Среди свидетелей был некий хлеботорговец Френсис, сделавший быструю карьеру на политическом поприще (как это часто случалось в Америке) благодаря импозантной внешности и хорошо поставленному голосу. Посол Северо-Американских Соединенных Штатов в Петрограде торжественно поклялся на библии говорить правду и одну только правду. Его показания на следующий день обошли газеты чуть ли не всего мира:
«Большевики не заслуживают признания, не заслуживают даже того, чтобы вести с ними деловые отношения. Они убивают всякого, кто носит белый воротничок, кто получил образование или кто не большевик. В ряде губерний они национализировали женщин. Я читал об этом в специальных изданиях советского правительства и в центральных газетах».
Второй свидетель говорил:
«Система советской власти обречена на гибель по трем причинам: во-первых, из-за недостатка сырья, во-вторых, из-за недостатка опытных руководителей, в-третьих, из-за отсутствия у рабочих склонности к труду».
Третий свидетель утверждал:
«Большевики, совершив революцию, отбросили Россию на много лет назад и поставили ее за черту цивилизованных государств».

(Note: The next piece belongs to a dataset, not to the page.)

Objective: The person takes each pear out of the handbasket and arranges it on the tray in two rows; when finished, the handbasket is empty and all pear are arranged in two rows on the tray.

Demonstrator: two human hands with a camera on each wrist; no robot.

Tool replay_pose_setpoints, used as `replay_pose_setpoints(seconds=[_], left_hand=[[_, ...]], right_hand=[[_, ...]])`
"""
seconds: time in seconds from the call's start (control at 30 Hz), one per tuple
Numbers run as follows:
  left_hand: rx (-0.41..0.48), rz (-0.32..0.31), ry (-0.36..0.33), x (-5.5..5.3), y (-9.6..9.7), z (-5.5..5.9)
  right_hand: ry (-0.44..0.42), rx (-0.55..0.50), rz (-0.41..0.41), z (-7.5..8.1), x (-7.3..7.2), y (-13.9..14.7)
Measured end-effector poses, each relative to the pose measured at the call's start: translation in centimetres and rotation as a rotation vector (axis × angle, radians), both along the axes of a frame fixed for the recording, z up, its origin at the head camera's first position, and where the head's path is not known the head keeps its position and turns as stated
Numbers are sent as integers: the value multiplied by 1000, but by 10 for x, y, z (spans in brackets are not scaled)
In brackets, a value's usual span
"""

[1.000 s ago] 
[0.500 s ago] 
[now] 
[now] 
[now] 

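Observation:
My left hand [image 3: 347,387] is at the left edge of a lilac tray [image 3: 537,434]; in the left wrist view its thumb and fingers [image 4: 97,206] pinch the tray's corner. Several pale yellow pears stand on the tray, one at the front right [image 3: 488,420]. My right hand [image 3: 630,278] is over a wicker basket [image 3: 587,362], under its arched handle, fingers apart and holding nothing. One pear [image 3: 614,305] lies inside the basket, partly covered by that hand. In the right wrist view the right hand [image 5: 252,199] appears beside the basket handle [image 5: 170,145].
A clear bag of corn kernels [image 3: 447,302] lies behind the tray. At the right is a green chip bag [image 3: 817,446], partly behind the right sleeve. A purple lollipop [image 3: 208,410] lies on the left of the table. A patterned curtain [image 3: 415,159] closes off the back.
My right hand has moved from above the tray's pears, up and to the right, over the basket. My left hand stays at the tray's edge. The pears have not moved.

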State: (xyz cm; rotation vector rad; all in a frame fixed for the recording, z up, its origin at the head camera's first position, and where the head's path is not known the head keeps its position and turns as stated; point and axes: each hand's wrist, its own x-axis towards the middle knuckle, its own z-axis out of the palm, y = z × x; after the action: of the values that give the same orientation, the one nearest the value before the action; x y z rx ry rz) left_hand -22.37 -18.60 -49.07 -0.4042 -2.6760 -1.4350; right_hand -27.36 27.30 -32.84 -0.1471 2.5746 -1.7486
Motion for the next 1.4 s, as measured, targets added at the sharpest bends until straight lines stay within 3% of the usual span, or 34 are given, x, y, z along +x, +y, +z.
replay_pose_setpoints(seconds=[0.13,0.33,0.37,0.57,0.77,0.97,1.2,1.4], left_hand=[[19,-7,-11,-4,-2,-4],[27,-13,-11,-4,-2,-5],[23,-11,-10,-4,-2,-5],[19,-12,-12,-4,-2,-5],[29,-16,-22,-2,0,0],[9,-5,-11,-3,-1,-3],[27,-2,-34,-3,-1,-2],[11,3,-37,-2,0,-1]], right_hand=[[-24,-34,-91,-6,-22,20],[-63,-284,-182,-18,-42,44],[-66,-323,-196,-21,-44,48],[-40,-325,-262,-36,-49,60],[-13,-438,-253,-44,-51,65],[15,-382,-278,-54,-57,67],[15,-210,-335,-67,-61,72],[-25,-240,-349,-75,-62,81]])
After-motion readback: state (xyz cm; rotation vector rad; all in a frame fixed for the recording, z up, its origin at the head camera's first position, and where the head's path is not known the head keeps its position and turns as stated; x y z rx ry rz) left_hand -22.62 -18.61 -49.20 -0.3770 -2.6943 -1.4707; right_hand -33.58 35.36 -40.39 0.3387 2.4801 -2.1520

Материалы процесса публиковались под броскими заголовками. Газета «Нью-Йорк тайме», некогда настаивавшая на интервенции в Россию, призывала теперь слать туда «как можно больше войск»: «Поскольку мы вступили в Россию с определенной целью, почему же мы не доводим начатого до конца? Рано или поздно нам придется что-то делать с большевиками».
«Надо всемерно содействовать падению большевиков» – к этому сводилось решение суда над революцией в России.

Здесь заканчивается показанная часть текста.